● **To do**
Search the records for the word "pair" and pick out every line that has it.

(Data entries)
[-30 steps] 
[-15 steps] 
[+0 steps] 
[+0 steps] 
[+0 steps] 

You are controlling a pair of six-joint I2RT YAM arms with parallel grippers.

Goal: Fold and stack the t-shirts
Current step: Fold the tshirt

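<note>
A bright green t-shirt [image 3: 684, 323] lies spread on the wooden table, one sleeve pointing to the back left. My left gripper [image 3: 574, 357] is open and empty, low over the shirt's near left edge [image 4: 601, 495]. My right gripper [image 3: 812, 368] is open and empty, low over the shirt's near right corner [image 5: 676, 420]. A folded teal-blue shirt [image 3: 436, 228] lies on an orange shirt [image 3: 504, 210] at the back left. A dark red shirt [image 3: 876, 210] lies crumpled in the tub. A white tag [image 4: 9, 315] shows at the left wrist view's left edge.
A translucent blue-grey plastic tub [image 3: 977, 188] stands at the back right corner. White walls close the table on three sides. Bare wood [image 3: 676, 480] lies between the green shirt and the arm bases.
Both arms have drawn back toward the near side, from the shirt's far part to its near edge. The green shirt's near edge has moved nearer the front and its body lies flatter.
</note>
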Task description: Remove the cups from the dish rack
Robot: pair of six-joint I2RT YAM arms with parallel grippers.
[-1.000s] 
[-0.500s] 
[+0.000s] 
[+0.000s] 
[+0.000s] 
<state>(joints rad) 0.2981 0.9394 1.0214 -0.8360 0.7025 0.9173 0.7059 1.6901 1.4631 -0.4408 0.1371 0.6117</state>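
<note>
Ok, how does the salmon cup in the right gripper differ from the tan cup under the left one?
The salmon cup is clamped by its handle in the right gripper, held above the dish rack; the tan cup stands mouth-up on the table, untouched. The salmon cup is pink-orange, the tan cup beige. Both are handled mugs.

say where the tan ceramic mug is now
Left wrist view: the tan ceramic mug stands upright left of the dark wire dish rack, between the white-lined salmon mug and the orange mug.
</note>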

● **Response**
You are controlling a pair of six-joint I2RT YAM arms with parallel grippers.
Robot: pair of six-joint I2RT YAM arms with parallel grippers.

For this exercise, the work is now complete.